How do we pivot AI to help us as paraplanners? Jo Campbell, Chief Operating Officer at Verve shows us that AI isn’t our enemy – that so much good can come to make our lives easier and, improve client outcomes.

The onslaught of AI is unavoidable at the minute. It’s literally everywhere. We haven’t seen such a boom in a technological advance since we put heels on the bottom of trainers so kids could find a faster way to hurt themselves.

The increased adoption is positively correlated with the amount of firms offering AI and solutions in various areas, mostly meeting notes, file checking and suitability reports.

The choice of options can be dizzying and complex and we’re already seeing the first wave of people changing AI providers. There is still a lot of movement in that market, due in part to there being new firms all of the time and few that can meet all of a firm’s holistic needs. While the output does appear to be compliant, an AI model can’t necessarily identify the nuanced requirements that satisfy Consumer Duty.

Which is why I vehemently deny the other positive correlation I’m seeing, which is ironically negative: AI will replace the paraplanner.

A suitability report does not a paraplanner make.

Everyone reading this will, I’m sure, agree, in that it is of course a huge part of the role, but the creation of the document isn’t the problem. It’s how you interpret the information given, to go into the report and how that report is received and understood by the client. I’m a fan of saying a report is not about what’s written, but what is read.

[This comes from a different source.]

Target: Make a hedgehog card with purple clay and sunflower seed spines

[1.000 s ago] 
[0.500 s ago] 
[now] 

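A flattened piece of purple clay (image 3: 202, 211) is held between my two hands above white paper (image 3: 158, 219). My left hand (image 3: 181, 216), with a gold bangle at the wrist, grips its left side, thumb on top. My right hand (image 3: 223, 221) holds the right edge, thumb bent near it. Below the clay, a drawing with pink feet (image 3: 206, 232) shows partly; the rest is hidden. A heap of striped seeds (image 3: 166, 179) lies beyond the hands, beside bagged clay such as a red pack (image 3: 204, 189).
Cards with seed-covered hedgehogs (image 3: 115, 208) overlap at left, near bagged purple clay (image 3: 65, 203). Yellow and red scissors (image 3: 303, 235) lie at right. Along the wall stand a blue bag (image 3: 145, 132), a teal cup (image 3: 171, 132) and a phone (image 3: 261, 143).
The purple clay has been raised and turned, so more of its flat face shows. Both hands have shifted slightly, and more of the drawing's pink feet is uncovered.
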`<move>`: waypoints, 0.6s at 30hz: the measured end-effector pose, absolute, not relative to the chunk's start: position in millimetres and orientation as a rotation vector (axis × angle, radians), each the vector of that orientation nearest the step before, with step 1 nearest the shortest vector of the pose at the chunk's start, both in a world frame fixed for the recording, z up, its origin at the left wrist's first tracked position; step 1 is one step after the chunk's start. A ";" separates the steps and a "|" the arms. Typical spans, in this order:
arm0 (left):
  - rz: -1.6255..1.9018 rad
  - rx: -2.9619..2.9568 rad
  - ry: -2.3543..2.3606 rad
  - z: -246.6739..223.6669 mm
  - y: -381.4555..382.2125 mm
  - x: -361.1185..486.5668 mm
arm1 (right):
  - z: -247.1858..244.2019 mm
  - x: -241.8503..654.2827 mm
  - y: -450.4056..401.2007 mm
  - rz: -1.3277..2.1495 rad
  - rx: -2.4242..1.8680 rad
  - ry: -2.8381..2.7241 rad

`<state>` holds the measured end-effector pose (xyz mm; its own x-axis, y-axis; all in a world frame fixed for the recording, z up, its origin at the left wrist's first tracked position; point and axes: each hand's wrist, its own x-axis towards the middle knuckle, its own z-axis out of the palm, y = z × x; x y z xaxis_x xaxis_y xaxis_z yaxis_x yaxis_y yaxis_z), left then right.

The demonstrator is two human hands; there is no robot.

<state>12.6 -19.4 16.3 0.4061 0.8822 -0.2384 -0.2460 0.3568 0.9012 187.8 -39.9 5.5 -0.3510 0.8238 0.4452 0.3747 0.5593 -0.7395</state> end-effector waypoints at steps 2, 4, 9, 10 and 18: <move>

The best AI notes converted into a report are not a replacement for the interpreter that a paraplanner has become; reading between the lines is often more important than reading what’s on them.  Identifying unstated vulnerabilities, providing alternative investment and product options and being able to digest all of the information from numerous meetings and regurgitating it into a format that a client can understand all are frustratingly just beyond the capabilities of the current AI models that I’ve seen and tested.

Though with the speed of the advancement I expect it’s coming. An expert in behavioural finance recently told me that he thinks his AI model can replicate empathy, which I’m sceptical about, but not so sceptical as to not believe it’s on the horizon.

That said, how do we pivot this technology to help us, as paraplanners?

Keep your tech friends close, but keep your AI enemies closer.

I’ve done a huge amount of testing, due diligence and research into the various models and concluded that there are a few areas where AI can really help:

  1. Document checking. Have it give your report and written literature a once over. Ask it to check the readability score and make suggestions for making it more digestible for an average UK client.
  2. Search the web for product solutions. I did this quite successfully recently with PMI research (a notoriously manual process usually).
  3. Have it summarise a lengthy policy or trust document so you don’t need to spend hours reading it.
  4. Use it to pull data from an investment portfolio and create graphs/charts as a summary or performance and asset allocation.
  5. Ask it to prioritise your workload and create a to-do list or a timeline for action to save you time and stop some of the potential Sunday night dread.

If you’re new to it, all of these can be done with your off the shelf AI, without having to invest in a specifically finance model yet. I advise to err on the side of caution with all of the above, however. AI output is only as good as the data it’s fed, and we all know how much trash there is out there on the internet about finance and its capabilities. I’ve seen it get tax, trusts and safeguarded benefits very wrong and so as yet, I would not rely on it 100%. Nothing can replace that human brain (and all those hours we spent in exams) just yet.

To summarise, this article was written old-school without the benefit of AI (though it can be used for that too). I’m asking my esteemed colleagues in the paraplanning profession to not worry, paraplanners are and always will be invaluable.

But if there’s a way we can take this tech and make our lives easier and improve the client outcome, it’s really not our enemy.